She said that the credit crisis due to the stoppage of a large number of borrowers
Financial payments, due on them, leading to incur greater
Institutions of the mortgage in America and are Fannie Mae and Freddie Mac
Excessive loss made the U.S. Treasury have to save them for the first
Time of its kind, which had a role in saving the global economy as well.
She added that the two institutions have treated the last two the amount of six trillion dollars
An amount equivalent to six times the size of the economies of Arab countries
Combined.
She stressed that the current financial crisis has not seen the world like a century ago
Of time and will have implications for the collapse of several banks and banks
Or declare bankruptcy.
Turning to the non-finance expert knowledge of the investment portfolio of the institutions
Numerous financial losses is not known how the institutions will be affected
Financial factor of confidence among investors, raising fears of a reluctance
Investors for investment and other repercussions.
And felt that it can not be separated between the capital markets, whether equities or bonds
Real estate, currency or the banks they are all linked together.
And considered that it was difficult to predict what will happen in the coming days and
Taken by the Fed (U.S. central bank) of the
Steps to address the current financial crisis.
The U.S. President George W. Bush administration sought to reduce the impact of bankruptcy
Lehman Brothers and its associated developments on the markets
Finance.
The most famous bank, "Lehman Brothers", the fourth largest bank in the United States,
Bankrupt in the early hours Monday after the failure of efforts to save him,
The bank will declare bankruptcy to bankruptcy court for the Southern
New York. He justified the bank's move to maintain the greatest extent possible
Value and protect assets.
And incurred losses for Lehman Brothers because of billions of dollars
Investments in the mortgage market.
And control authorities resorted U.S. banks last July to
Close Bank First National Bank of Nevada, the five branches
Century, and also shut down Bank First Heritage Bank branches all three.

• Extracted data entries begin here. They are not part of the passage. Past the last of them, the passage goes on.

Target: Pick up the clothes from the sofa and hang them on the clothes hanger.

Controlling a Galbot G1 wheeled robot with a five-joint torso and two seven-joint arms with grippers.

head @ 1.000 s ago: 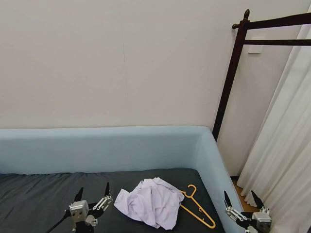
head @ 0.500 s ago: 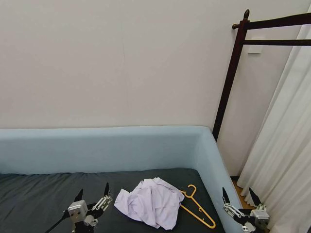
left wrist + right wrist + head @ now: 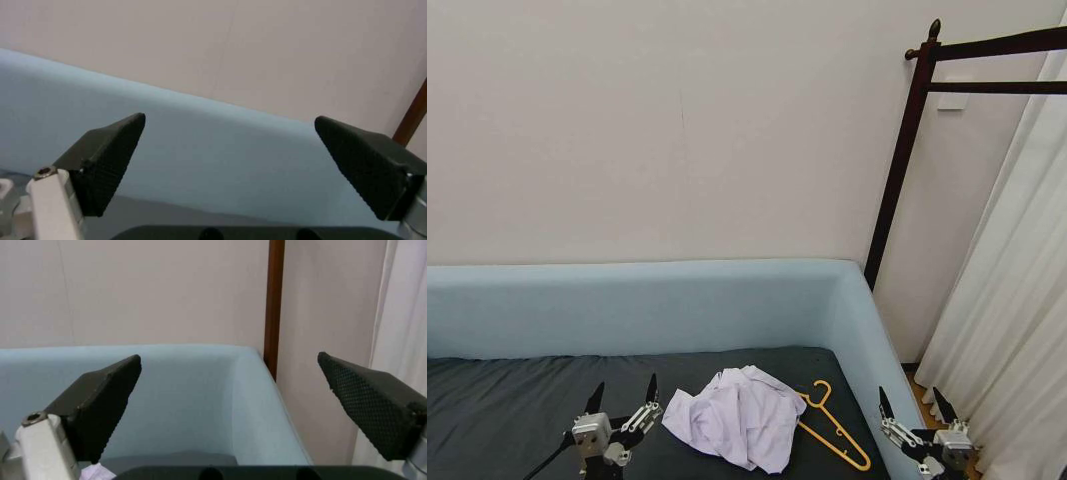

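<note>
- Step in hand: we judge this to be the approach before the first grasp; nothing is held and the garment lies untouched
- Left pincer [image 3: 623,390]: lower left of the head view, above the dark seat of the sofa [image 3: 627,305] and just left of the garment; jaws wide apart and empty; in the left wrist view both fingers [image 3: 107,160] stand spread, with the pale blue backrest seen between them
- Right pincer [image 3: 908,400]: lower right of the head view, at the sofa's right end and to the right of the hanger; jaws apart and empty; in the right wrist view the fingers [image 3: 100,400] are spread, with the rack's post farther off between them
- White clothes [image 3: 735,415]: a crumpled heap at lower centre, on the seat, between the two pincers and nearer the left one
- Orange hanger [image 3: 832,428]: flat on the seat, touching the right edge of the heap, hook towards the backrest
- Wooden rack [image 3: 897,170]: upper right of the frame, standing beyond the sofa's right end, beside the white curtain [image 3: 1017,300]
- Next move, as we judge it: lower the left pincer onto a raised fold of the heap and close on cloth alone, while the right pincer takes the hanger
- Caution: the fabric is limp and bunched, so a shallow pinch may slip; we cannot tell whether cloth overlaps the hanger's near arm
</note>
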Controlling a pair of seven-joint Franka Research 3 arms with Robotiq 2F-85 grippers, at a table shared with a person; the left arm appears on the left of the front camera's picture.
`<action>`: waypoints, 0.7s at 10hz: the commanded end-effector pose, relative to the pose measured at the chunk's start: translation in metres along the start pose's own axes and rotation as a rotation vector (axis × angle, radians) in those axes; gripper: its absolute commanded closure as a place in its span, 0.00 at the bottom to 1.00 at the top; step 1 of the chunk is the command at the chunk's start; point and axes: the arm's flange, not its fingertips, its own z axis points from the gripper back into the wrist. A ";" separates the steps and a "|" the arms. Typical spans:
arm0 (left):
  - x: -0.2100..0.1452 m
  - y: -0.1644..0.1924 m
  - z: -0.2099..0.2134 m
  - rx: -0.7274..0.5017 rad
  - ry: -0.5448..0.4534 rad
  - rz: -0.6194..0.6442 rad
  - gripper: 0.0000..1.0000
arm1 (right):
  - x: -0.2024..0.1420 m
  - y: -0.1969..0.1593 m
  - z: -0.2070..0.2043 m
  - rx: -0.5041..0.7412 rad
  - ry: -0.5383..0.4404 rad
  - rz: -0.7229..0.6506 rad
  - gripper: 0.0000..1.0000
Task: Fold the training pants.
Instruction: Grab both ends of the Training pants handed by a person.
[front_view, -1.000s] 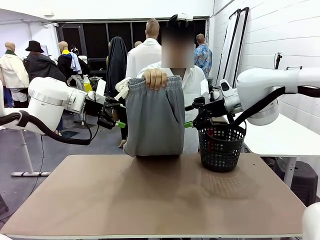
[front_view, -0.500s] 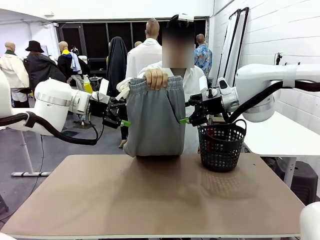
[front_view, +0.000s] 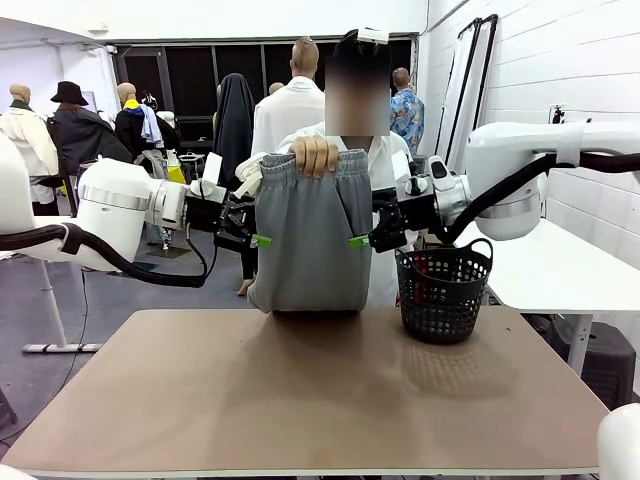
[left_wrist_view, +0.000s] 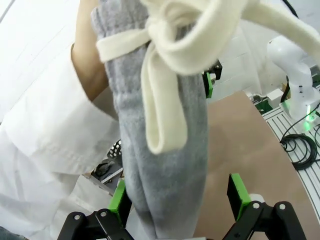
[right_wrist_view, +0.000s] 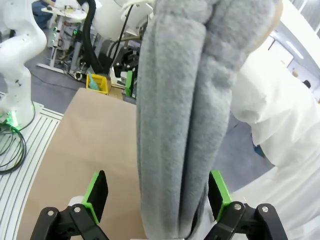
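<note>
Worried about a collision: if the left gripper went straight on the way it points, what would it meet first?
The training pants: their hanging edge sits between the left gripper's open fingers, so likely cloth at once.

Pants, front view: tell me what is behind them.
A person in a white shirt stands behind the pants, with one hand gripping the waistband from above. The pants cover most of the torso, so what lies lower behind them cannot be told.

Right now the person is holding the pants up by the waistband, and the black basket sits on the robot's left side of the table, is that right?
Not quite. The basket sits on the robot's right side of the table, as the front view shows. The person's hand does hold the pants up by the waistband.
</note>
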 end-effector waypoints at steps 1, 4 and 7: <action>0.005 0.002 -0.006 -0.003 -0.053 -0.012 0.00 | 0.000 -0.008 -0.011 0.010 -0.029 0.020 0.00; 0.023 -0.001 -0.011 0.007 -0.067 0.001 0.00 | 0.011 -0.009 -0.018 0.020 -0.063 0.050 0.00; 0.036 0.000 -0.008 0.035 -0.109 0.031 0.00 | 0.015 -0.007 -0.020 0.031 -0.071 0.063 0.00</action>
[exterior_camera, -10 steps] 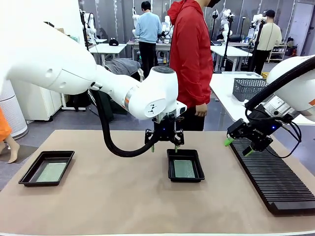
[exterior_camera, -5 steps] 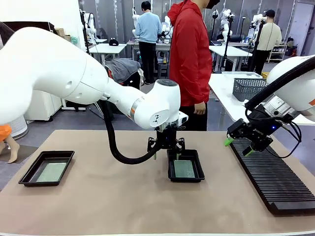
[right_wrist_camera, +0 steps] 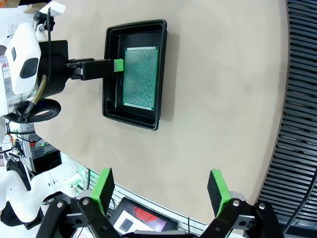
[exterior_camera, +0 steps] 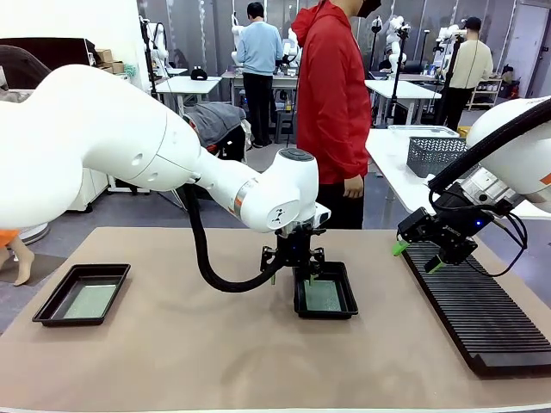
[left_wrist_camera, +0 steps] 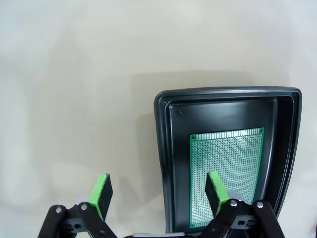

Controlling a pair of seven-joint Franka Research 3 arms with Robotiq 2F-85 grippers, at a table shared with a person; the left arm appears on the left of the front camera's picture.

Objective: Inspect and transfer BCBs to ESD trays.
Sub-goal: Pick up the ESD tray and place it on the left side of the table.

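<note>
A black ESD tray (exterior_camera: 345,308) lies mid-table with a green BCB (exterior_camera: 323,295) flat on its floor. My left gripper (exterior_camera: 294,274) hangs open, low over this tray's left rim. In the left wrist view the tray's wall (left_wrist_camera: 163,148) runs between my fingers; the right pad (left_wrist_camera: 215,187) is over the board (left_wrist_camera: 226,168), the left pad (left_wrist_camera: 102,191) over bare mat. A second tray (exterior_camera: 53,303) at the left holds another board (exterior_camera: 89,301). My right gripper (exterior_camera: 417,255) is open and empty above the rack's far end, and from its wrist (right_wrist_camera: 161,191) the middle tray (right_wrist_camera: 133,121) and board (right_wrist_camera: 141,77) show.
A long black ribbed rack (exterior_camera: 482,314) runs along the right side of the mat (exterior_camera: 215,361). A grey wire mesh basket (exterior_camera: 435,153) stands on the side table behind it. A person in a red jacket (exterior_camera: 334,103) stands at the far edge.
My left gripper has come down and slightly right, closer to the middle tray's left rim. The right arm has not moved.
</note>
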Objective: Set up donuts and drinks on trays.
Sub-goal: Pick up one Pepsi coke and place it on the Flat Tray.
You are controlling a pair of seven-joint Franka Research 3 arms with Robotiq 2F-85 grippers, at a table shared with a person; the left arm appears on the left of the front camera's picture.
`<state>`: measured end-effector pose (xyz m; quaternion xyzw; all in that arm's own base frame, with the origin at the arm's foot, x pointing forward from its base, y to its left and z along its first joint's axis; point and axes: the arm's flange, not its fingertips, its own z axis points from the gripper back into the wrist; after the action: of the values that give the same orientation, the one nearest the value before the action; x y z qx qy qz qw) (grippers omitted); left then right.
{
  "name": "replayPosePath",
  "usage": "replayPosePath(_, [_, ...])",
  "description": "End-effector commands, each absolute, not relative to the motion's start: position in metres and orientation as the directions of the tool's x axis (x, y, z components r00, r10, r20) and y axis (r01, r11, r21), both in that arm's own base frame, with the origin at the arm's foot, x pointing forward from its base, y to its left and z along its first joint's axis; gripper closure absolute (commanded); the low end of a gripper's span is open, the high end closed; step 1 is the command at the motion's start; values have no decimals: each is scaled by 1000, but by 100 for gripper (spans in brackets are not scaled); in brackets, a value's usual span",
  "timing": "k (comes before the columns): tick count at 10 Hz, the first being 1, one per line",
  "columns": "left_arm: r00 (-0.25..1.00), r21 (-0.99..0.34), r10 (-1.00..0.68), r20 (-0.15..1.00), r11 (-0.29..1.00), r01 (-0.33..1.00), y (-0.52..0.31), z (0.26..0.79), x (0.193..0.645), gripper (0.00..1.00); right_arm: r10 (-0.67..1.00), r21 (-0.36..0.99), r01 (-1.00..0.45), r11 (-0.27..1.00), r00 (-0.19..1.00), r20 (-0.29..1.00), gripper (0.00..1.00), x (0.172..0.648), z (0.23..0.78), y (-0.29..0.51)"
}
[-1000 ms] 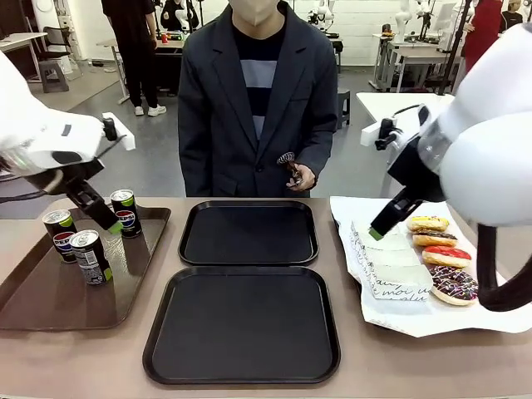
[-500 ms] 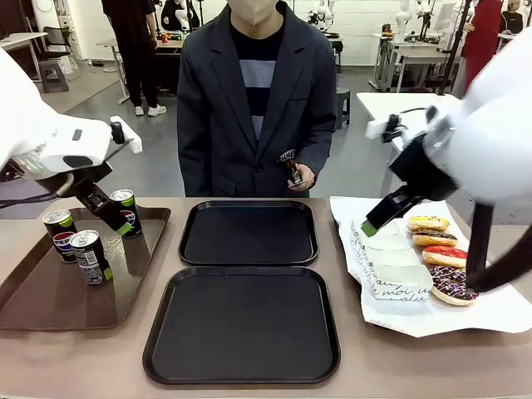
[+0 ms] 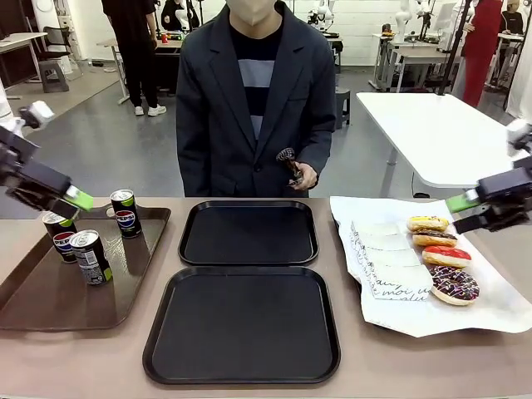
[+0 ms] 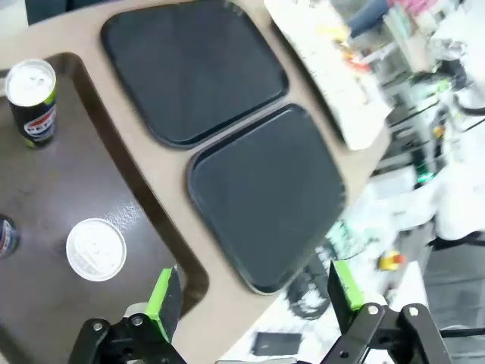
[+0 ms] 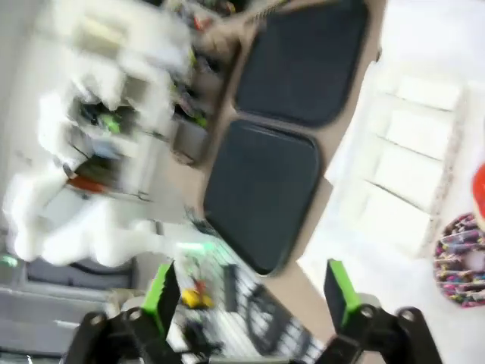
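Note:
Three drinks, black Pepsi cans (image 3: 125,212) (image 3: 58,233) (image 3: 90,256), stand on a long brown tray (image 3: 50,303) at the left. My left gripper (image 3: 66,206) hovers over the back-left can, open with nothing in it; in its wrist view the left gripper (image 4: 254,288) looks down on two cans (image 4: 32,102) (image 4: 95,249). Two black trays (image 3: 249,233) (image 3: 243,324) lie bare in the middle. Several donuts (image 3: 447,256) sit on white paper (image 3: 416,320) at the right, beside paper sleeves (image 3: 391,262). My right gripper (image 3: 465,212) hangs open just right of the donuts, and the right gripper (image 5: 250,292) holds nothing.
A person stands at the far side behind the trays, one hand (image 3: 301,176) holding a small dark object. A white table (image 3: 432,133) stands behind on the right. Bare tabletop (image 3: 100,357) runs along the front edge.
Both arms have drawn outward. The left gripper moved left, away from the back can. The right gripper moved right, off the sleeves to the paper's edge. Both stayed open.

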<state>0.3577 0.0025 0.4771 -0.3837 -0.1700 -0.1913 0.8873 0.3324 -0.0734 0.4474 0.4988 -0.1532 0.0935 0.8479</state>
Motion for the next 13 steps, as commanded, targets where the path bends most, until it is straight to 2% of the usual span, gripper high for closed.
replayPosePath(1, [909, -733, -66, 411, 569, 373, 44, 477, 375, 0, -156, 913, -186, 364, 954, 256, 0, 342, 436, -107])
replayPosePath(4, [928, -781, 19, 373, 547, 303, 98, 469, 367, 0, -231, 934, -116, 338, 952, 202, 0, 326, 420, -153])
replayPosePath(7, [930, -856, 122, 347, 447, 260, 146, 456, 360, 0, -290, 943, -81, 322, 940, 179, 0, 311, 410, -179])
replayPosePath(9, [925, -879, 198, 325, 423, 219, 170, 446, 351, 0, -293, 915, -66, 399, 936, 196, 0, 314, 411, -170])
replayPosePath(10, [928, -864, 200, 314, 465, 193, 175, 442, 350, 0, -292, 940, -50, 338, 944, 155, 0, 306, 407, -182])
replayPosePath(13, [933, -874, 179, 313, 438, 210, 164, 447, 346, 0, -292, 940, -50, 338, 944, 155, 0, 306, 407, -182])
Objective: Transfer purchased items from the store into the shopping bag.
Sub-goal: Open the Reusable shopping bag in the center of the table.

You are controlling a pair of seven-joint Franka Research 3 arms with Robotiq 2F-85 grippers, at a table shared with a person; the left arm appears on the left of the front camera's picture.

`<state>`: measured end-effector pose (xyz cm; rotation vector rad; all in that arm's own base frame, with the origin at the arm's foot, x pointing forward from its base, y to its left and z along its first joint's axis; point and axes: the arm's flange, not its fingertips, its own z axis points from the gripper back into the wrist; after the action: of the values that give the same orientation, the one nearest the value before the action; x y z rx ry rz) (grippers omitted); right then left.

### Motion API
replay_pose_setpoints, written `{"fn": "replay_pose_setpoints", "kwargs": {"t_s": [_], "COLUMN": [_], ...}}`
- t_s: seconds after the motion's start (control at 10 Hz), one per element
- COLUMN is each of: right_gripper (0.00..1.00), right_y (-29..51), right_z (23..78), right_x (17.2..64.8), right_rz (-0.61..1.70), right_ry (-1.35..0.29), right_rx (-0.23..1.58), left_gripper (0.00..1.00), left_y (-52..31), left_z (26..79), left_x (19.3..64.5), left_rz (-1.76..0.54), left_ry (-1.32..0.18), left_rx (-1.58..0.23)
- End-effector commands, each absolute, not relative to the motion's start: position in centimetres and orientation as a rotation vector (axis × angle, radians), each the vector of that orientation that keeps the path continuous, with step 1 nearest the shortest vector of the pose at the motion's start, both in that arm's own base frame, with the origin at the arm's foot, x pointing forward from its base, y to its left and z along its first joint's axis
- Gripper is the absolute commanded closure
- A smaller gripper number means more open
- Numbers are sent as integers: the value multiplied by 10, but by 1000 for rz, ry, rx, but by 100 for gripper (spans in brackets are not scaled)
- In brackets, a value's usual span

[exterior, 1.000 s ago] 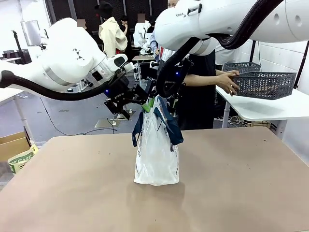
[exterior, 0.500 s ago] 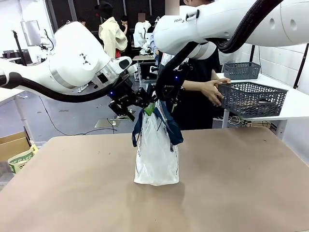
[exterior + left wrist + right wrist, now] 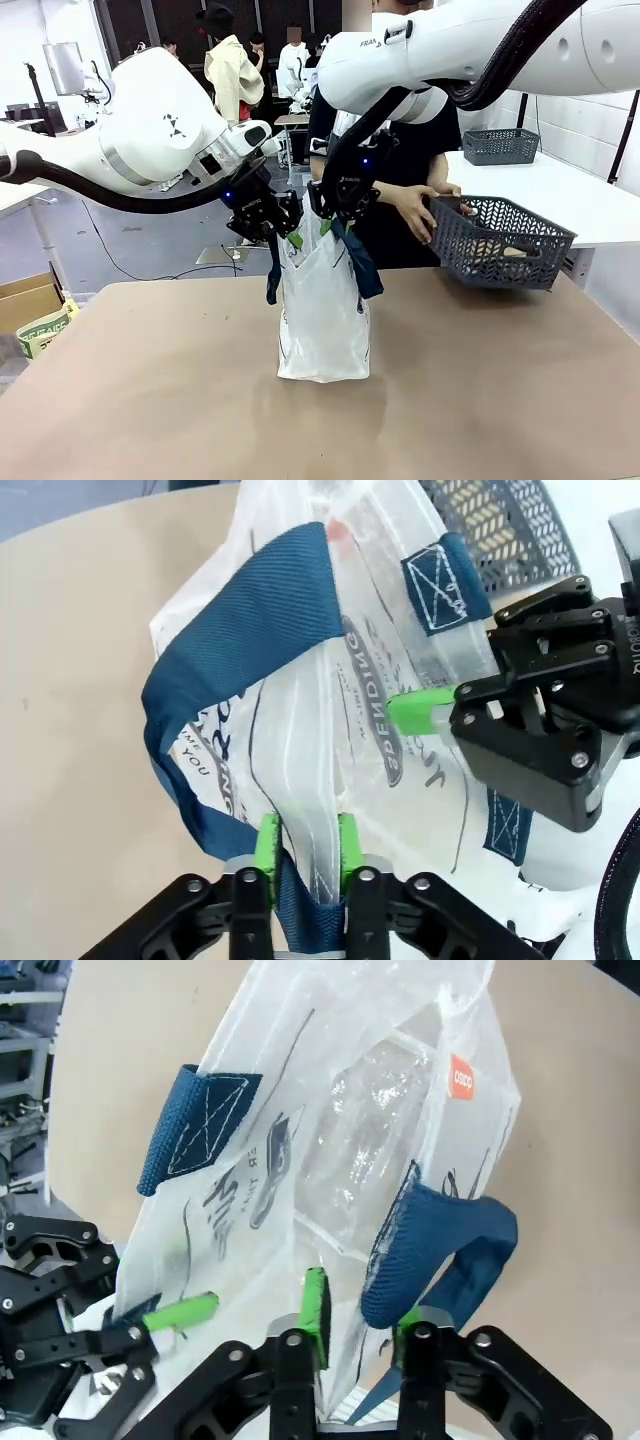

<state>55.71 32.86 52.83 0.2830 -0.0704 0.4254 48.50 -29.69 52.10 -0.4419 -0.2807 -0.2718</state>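
The shopping bag (image 3: 322, 320), translucent white with navy handles, stands upright at mid-table. My left gripper (image 3: 284, 230) is shut on the bag's left rim; in the left wrist view (image 3: 307, 842) plastic and strap sit between the green pads. My right gripper (image 3: 336, 214) is shut on the opposite rim (image 3: 360, 1312), next to a navy handle (image 3: 440, 1245). The two hold the mouth apart. A person behind the table holds a grey mesh basket (image 3: 500, 240) to the right of the bag. Pale shapes, possibly the purchased items (image 3: 497, 250), show through its mesh; details are unclear.
A white side table (image 3: 590, 200) at the right carries a second grey basket (image 3: 500, 145). A cardboard box (image 3: 25, 298) and a green-printed carton (image 3: 45, 330) sit off the table's left edge. The brown tabletop (image 3: 480, 400) is bare around the bag.
Both grippers have closed on the bag's rim, and the mouth now stands wider. The person has carried the basket from the side table down toward the bag.
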Motion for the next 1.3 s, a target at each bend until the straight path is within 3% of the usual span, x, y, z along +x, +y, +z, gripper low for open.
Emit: {"fn": "replay_pose_setpoints", "kwargs": {"t_s": [0.0, 0.8, 1.2], "right_gripper": [100, 100, 100], "right_y": [316, 250, 237], "right_z": [526, 542, 544], "right_x": [546, 506, 506], "right_rz": [426, 374, 468], "right_ry": [-59, -146, -199], "right_rx": [276, 204, 59], "left_gripper": [100, 100, 100], "left_y": [-287, -249, -245], "left_z": [523, 529, 536], "left_x": [475, 457, 445], "left_rz": [-243, -298, -387], "left_ry": [-289, -328, -369], "left_rx": [-408, -321, -85]}}
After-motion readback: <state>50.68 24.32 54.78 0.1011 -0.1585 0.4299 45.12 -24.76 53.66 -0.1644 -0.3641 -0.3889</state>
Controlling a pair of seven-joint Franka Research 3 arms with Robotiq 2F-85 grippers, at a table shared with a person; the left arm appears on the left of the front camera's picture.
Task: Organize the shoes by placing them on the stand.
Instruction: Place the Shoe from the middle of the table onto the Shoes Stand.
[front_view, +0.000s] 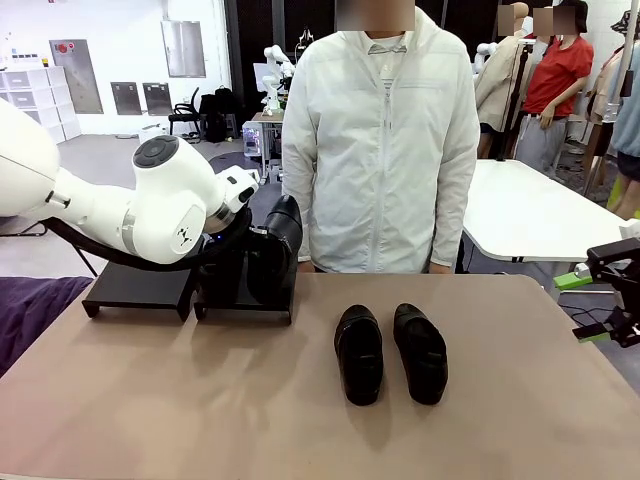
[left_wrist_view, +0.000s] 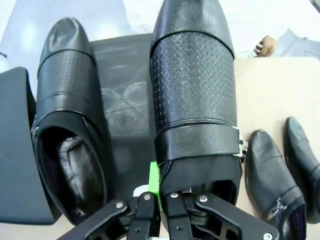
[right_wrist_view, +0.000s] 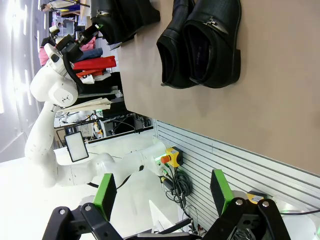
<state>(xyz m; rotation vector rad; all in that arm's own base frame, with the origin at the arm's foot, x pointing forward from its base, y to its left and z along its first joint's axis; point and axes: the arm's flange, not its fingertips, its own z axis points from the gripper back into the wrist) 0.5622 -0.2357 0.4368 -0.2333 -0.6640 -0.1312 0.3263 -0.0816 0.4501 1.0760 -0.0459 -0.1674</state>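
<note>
Left hand (left_wrist_view: 161, 189) clamped narrow on the heel collar of the held shoe (left_wrist_view: 192, 100), carrying it at the right section of the stand (left_wrist_view: 125, 105). Long axis runs near-to-far: heel at the hand, toe pointing far, toward the person. A second shoe (left_wrist_view: 70, 125) already sits on the stand just to the left, parallel, toe also far. A strip of bare platform shows between the two.

Judgement: the move turns on lowering the held shoe straight down into the free right half, axis kept parallel to its neighbour. Whether the sole touches the platform yet, cannot tell.

Right hand (right_wrist_view: 162, 182) spread wide, empty, off the right end of the table (front_view: 200, 400), well apart from the stand. The remaining pair (front_view: 390, 355) lies on the table right of the stand, side by side, long axes near-to-far, between the two arms. Left hand looks slightly nearer to it but is occupied.

Look: glossy black leather slip-ons, rounded toes, dotted embossed band over the instep, small metal side buckle. Stand is low and matte black.
</note>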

And sold the assets of banks owned by the company First National Bank
Holding to the branches of Bank of Omaha. The value of the assets of banks 3.6
Billion dollars by the end of June than it was low
Before six months had a $ 4.1 billion.
The Bank and Chovia Corp's fourth-largest bank in the United States
Incurred losses quarterly record in the second quarter of this year
Value of 8.86 billion dollars, authorities closed the Banking Supervision
American Bank First National Bank of Nevada, the five branches
Century, and also shut down Bank First Heritage Bank branches all three.
And sold the assets of banks owned by the company First National Bank
Holding to the branches of Bank of Omaha, which will re-reopened Monday after
Authorities to close two on Friday.
The value of the assets of banks $ 3.6 billion by the end of June
June low for what it was before six months had
$ 4.1 billion.
These two new Alivlassan lift the number of banks that have declared bankruptcy
In the United States since the beginning of the year to seven.
In atheist th of July last Bank announced that the de Mac
California bankruptcy, the third largest event of its kind in recent history
The United States, note that the assets of the bank amounted to 32 billion dollars.
And before it went bankrupt bank Bear Stearns in March to buy JP
Morgan in a deal overseen by the U.S. central bank.
The relay bank bankruptcies western United States with
Exacerbation of the crisis the real estate market and the failure of several institutions.
Global reaction to the collapse of Lehman
Following the declaration of the Lehman Brothers bankruptcy crisis has aggravated money
U.S. to become the biggest victim of the global credit crisis.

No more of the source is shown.